PolyViT: Co-training Vision Transformers on Images, Videos and Audio

PolyViT is a transformer model that has been trained on multiple tasks and modalities, including images, audio, and video. This approach allows PolyViT to achieve improved accuracy on five video and audio classification datasets, while using fewer parameters than other models. In particular, when trained on 9 datasets across three modalities, PolyViT uses 8.3 times fewer parameters than a state-of-the-art single-task model, while outperforming it on two datasets and achieving competitive performance on the others. A key advantage of PolyViT is its simplicity and the fact that it requires minimal hyperparameter tuning , as the per-task hyperparameters can be easily reused. Details can be found in the paper.

Getting Started

The following command will install the required packages for ViViT:

$ pip install -r scenic/projects/polyvit/requirements.txt

PolyViT uses a pretrained ViT on images which can be downloaded or trained using Scenic or the original implementation.
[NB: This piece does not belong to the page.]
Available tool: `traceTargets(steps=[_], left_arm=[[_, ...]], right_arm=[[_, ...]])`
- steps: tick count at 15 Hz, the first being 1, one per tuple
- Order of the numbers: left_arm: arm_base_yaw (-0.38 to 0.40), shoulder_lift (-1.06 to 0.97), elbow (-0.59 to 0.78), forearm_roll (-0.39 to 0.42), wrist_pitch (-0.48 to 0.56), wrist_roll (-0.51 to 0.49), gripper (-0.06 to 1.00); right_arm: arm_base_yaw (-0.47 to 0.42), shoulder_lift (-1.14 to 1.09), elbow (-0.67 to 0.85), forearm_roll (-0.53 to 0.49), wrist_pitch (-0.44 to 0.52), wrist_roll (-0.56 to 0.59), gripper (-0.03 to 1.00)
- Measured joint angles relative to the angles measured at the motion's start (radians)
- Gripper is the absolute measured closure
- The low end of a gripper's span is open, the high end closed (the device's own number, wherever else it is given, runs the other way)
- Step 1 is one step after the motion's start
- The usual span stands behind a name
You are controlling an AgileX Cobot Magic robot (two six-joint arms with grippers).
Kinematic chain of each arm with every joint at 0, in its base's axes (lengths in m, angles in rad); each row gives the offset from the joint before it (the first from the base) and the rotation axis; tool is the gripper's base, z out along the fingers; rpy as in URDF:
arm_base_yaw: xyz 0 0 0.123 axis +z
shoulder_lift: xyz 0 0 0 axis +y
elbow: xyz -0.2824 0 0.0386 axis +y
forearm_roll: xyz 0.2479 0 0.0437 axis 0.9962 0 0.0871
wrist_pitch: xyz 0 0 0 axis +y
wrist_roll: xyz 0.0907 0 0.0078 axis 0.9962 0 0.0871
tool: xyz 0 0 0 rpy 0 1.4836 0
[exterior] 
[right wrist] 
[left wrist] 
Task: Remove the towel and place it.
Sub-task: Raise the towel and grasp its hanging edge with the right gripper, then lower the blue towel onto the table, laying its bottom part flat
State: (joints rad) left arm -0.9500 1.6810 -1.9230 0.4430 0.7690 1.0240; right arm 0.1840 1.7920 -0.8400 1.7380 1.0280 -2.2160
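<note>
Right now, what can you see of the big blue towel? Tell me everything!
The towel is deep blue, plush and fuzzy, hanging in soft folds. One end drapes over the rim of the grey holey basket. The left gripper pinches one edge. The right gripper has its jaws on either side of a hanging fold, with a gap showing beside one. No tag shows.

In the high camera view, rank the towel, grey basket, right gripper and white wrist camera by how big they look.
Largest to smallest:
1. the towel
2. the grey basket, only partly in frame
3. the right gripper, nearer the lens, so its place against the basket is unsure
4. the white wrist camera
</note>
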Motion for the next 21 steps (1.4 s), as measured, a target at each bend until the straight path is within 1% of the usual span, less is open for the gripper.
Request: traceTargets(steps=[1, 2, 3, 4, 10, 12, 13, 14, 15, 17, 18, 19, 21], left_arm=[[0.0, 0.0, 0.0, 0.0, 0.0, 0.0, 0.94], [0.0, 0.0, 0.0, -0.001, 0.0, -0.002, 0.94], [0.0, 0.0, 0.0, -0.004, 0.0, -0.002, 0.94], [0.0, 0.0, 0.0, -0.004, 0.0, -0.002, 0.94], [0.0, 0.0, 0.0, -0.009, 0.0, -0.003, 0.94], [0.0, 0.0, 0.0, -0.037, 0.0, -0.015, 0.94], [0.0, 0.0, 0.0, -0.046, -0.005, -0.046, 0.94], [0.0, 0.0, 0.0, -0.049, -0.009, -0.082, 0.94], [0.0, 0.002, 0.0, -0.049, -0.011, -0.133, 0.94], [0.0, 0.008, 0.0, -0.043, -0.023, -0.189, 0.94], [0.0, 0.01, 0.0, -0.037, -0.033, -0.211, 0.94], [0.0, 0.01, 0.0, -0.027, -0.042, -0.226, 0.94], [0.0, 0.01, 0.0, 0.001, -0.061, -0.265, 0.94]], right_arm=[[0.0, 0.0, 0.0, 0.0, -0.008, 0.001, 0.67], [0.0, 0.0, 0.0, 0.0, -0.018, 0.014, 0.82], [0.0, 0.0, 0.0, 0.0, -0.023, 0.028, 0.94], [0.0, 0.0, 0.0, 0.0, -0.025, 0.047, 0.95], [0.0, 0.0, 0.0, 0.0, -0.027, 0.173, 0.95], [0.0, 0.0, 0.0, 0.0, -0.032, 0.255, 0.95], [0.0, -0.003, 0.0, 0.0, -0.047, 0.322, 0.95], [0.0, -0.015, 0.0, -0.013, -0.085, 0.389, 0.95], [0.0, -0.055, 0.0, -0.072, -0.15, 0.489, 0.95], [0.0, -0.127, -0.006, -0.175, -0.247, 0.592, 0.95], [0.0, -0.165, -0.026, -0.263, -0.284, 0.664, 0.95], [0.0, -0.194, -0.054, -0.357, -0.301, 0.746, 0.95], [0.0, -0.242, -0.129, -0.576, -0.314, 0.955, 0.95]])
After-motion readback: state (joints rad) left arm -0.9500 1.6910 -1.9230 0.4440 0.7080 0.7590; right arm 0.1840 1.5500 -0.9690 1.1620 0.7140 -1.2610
PolyViT uses the approaches from MBT and ViViT for processing and training on audio and video, so please take look at them for more information on data pipeline.

The following command trains a PolyViT-B/16:

$ python -m scenic.projects.polyvit.main \
  --config=scenic/projects/polyvit/configs/polyvit_all.py \
  --workdir=polyvit_all/

Checkpoints

Will be released soon.

Reference

If you use PolyViT, please use the following BibTeX entry.

@article{likhosherstov2022polyvit,
  title={Polyvit: Co-training vision transformers on images, videos and audio},
  author={Likhosherstov, Valerii and Arnab, Anurag and Choromanski,
          Krzysztof and Lucic, Mario and Tay, Yi and Weller, Adrian
          and Dehghani, Mostafa},
  journal={Transactions on Machine Learning Research},
  year={2022}
}